Instructions to follow: Where the records below show a line containing "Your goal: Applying", start copying; end with the line containing "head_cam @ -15", and copy it too.

[Recorded data]
★ ★ ★ ★

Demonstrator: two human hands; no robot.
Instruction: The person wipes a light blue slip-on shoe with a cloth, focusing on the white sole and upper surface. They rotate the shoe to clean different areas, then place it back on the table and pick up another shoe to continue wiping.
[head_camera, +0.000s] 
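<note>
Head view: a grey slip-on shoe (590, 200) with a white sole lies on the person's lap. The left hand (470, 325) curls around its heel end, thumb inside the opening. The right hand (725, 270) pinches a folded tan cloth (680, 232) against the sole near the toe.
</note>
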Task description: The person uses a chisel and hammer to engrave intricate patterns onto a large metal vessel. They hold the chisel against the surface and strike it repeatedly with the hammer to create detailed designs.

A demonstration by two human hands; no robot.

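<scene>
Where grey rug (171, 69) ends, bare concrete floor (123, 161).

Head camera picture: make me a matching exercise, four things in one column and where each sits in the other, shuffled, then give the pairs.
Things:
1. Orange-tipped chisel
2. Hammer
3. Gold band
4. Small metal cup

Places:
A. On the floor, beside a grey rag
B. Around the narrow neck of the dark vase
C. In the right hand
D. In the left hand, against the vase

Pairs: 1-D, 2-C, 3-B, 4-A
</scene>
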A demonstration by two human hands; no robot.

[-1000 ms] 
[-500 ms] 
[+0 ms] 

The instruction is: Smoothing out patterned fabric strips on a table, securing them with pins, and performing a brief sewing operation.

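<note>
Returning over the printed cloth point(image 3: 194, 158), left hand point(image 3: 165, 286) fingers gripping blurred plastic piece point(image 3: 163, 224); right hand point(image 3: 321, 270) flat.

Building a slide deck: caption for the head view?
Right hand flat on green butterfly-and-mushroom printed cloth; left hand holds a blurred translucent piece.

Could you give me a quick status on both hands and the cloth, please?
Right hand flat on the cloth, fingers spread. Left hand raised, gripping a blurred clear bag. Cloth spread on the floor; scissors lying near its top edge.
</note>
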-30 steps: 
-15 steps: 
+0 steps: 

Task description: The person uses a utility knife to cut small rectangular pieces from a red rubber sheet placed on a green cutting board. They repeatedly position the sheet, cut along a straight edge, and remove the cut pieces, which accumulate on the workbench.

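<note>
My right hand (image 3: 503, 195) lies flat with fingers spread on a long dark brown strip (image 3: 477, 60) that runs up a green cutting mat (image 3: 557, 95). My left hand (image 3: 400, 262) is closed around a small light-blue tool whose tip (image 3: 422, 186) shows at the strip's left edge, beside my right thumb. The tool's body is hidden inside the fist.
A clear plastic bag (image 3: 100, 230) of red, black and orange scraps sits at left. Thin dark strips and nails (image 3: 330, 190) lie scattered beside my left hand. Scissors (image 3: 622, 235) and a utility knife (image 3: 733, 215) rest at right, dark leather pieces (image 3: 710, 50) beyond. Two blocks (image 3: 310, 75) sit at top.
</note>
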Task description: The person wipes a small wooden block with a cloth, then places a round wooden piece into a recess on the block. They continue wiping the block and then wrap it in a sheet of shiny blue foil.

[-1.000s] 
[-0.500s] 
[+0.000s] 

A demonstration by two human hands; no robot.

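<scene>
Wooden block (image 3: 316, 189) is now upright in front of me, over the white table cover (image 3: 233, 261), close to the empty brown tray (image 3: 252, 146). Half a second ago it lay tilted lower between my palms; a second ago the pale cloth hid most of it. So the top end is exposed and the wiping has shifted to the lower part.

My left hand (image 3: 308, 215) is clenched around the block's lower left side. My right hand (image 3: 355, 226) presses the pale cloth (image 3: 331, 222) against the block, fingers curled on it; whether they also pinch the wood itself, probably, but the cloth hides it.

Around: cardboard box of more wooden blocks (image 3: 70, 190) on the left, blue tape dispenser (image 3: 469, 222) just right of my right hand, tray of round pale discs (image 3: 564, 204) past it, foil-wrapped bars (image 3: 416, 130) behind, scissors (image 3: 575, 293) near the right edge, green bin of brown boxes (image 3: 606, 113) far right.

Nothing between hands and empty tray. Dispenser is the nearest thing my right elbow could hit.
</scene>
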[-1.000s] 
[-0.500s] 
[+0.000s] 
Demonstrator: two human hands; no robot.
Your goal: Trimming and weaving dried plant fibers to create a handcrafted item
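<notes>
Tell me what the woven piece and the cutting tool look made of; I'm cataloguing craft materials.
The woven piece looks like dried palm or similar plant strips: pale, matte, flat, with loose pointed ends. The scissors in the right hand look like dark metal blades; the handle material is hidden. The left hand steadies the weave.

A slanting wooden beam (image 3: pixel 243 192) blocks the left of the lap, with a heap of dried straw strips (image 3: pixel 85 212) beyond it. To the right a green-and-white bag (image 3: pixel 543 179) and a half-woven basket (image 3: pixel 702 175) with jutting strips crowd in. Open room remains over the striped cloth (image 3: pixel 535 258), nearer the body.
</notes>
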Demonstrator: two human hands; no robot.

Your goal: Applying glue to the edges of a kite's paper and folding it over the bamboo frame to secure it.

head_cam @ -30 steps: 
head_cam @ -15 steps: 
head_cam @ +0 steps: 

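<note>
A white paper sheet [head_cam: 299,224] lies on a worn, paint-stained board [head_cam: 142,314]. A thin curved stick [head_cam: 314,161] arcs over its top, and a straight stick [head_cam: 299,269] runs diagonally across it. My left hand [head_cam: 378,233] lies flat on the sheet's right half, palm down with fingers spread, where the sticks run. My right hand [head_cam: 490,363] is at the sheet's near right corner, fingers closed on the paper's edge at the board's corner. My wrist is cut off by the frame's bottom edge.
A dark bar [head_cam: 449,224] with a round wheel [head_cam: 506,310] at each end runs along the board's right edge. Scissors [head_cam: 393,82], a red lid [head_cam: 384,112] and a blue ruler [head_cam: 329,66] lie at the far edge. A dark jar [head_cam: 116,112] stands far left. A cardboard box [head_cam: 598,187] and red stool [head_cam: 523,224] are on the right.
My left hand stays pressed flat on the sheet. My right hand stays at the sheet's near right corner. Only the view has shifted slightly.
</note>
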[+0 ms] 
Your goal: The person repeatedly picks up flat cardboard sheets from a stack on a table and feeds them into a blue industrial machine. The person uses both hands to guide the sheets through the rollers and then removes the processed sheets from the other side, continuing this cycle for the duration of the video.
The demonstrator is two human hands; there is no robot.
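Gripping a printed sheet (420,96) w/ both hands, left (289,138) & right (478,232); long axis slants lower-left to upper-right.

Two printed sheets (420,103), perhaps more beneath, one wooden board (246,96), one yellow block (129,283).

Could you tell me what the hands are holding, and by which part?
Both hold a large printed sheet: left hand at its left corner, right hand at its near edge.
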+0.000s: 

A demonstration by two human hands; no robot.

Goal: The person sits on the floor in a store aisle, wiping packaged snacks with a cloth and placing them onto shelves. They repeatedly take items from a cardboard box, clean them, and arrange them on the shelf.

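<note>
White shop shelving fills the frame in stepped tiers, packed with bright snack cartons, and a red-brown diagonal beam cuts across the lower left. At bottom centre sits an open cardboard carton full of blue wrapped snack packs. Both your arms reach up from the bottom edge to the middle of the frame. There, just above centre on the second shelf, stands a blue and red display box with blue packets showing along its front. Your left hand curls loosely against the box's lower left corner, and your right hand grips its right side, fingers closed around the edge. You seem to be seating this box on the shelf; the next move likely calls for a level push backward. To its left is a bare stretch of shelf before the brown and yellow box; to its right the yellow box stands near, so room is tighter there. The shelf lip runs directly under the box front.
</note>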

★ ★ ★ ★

Your response:
Your goal: Applying glue to the edges of a kite's paper and folding it over the bamboo frame to secure it.

head_cam @ -30 steps: 
head_cam @ -15 steps: 

No further response is required.